WHAT TO PRODUCE:
In the listing below, find the line with "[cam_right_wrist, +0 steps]" and the line with "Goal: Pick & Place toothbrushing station", then return them and every line between them exactly, minus the pictures.

== SUPPLIED DATA ==

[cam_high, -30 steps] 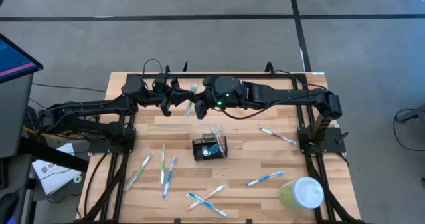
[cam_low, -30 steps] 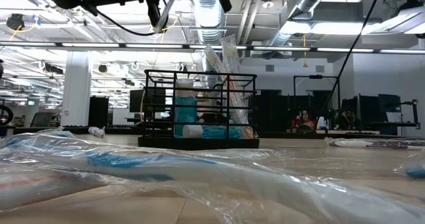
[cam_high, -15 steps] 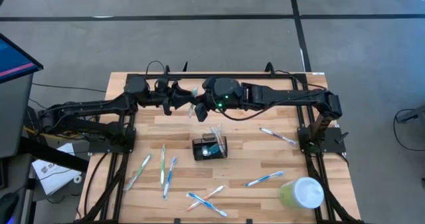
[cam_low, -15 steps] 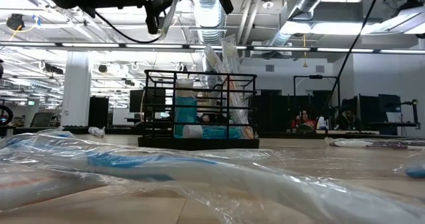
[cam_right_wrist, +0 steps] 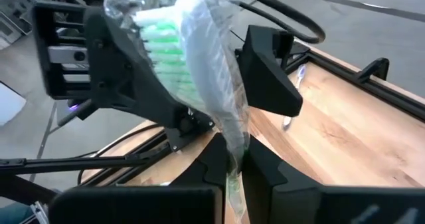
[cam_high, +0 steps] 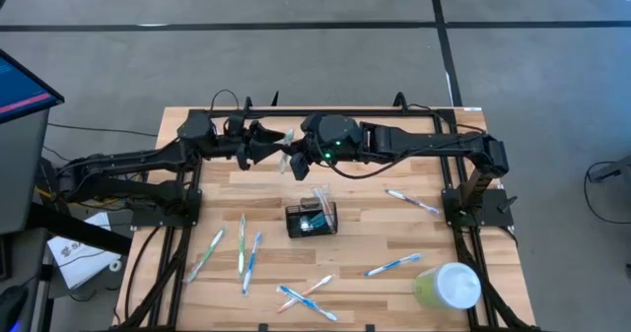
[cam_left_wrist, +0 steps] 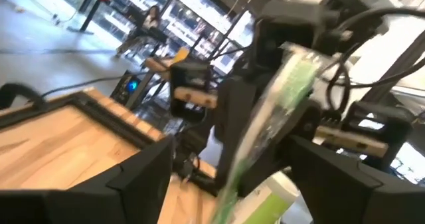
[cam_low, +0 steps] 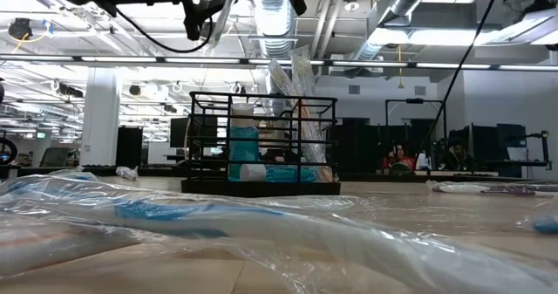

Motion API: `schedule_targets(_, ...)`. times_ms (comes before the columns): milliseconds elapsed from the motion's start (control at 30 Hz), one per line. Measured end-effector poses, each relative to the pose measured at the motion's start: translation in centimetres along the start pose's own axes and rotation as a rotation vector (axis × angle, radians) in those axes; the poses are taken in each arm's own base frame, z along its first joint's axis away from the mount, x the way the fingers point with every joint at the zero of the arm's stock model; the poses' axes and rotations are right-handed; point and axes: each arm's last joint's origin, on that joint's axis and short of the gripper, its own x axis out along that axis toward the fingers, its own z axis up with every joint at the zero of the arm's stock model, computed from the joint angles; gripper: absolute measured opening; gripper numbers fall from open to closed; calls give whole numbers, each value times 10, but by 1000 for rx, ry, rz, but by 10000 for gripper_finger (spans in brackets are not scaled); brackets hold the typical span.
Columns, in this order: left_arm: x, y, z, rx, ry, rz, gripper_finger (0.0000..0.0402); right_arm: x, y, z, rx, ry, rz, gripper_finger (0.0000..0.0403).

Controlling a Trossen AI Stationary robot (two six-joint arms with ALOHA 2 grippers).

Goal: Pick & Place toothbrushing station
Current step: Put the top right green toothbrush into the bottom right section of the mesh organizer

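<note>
- While the right gripper [cam_high: 292,161] stays pinched on a green wrapped toothbrush [cam_right_wrist: 199,78] above the table's 12 o'clock edge, the left gripper [cam_high: 268,145] sits at its 9 o'clock with fingers [cam_left_wrist: 133,177] spread wide, one either side of the wrapper, not gripping.
- Toothbrushing station [cam_high: 312,219]: one black slotted holder, roughly table centre, at 6 o'clock from both grippers and well apart from them. A few wrapped brushes stand in it; count not readable.
- Loose wrapped toothbrushes on the table [cam_high: 394,233], high view, seven:
  - three at 8 o'clock from the station: one green-white [cam_high: 204,255], one green [cam_high: 241,242], one blue [cam_high: 251,262], the last two just beside each other
  - two crossed at 6 o'clock [cam_high: 307,298]
  - one blue at 4 o'clock [cam_high: 392,265]
  - one at 2 o'clock [cam_high: 412,202]
- One pale green cup with white lid [cam_high: 447,287], table's 5 o'clock corner.
- Two arms, both raised near the back rail [cam_high: 296,111].
- Low view: station [cam_low: 262,142] mid-frame, clear wrappers [cam_low: 218,220] blurred in front.
</note>
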Motion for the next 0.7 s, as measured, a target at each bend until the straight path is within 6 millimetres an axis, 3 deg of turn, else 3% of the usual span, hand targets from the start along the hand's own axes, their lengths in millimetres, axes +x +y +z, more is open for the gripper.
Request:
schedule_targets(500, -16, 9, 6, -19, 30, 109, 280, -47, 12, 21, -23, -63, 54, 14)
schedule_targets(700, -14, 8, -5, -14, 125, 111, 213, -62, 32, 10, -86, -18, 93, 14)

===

OUTPUT OF THE TASK:
[cam_right_wrist, +0 steps] 
[cam_high, +0 steps] 
[cam_left_wrist, +0 steps] 
[cam_low, +0 steps] 

Motion API: `schedule_targets(_, ...)`. times_ms (comes before the columns): milliseconds elapsed from the motion's start (control at 30 Hz), one per line. Measured end-effector poses, each relative to the pose measured at the motion's start: translation in centimetres along the start pose's own axes and rotation as a rotation vector (axis × angle, radians) in those axes; the poses are taken in each arm's own base frame, z along its first joint's axis away from the mount, x the way the fingers point with every joint at the zero of the arm's stock model; the poses' axes and rotations are right-handed; point and axes: each arm's last joint's origin, on that joint's axis and short of the gripper, its own x axis out along that axis toward the fingers, its own z axis up with every joint at the zero of the arm's stock model, computed from the joint angles; gripper: absolute measured opening; gripper numbers fall from open to closed; calls give whole numbers, each value times 10, but by 1000 for rx, ry, rz, but by 10000 for gripper_finger (spans in brackets are not scaled); brackets hold the typical span.
Columns, in this order: left_arm: x, y, z, rx, ry, rz, gripper_finger (0.0000..0.0402); right_arm: x, y, z, rx, ry, rz, gripper_finger (0.0000..0.0403).

Controlling a Trossen AI Stationary robot (two six-joint arms with ALOHA 2 grippers).

Goal: Pick & Place toothbrushing station

The exercise asks for nothing more.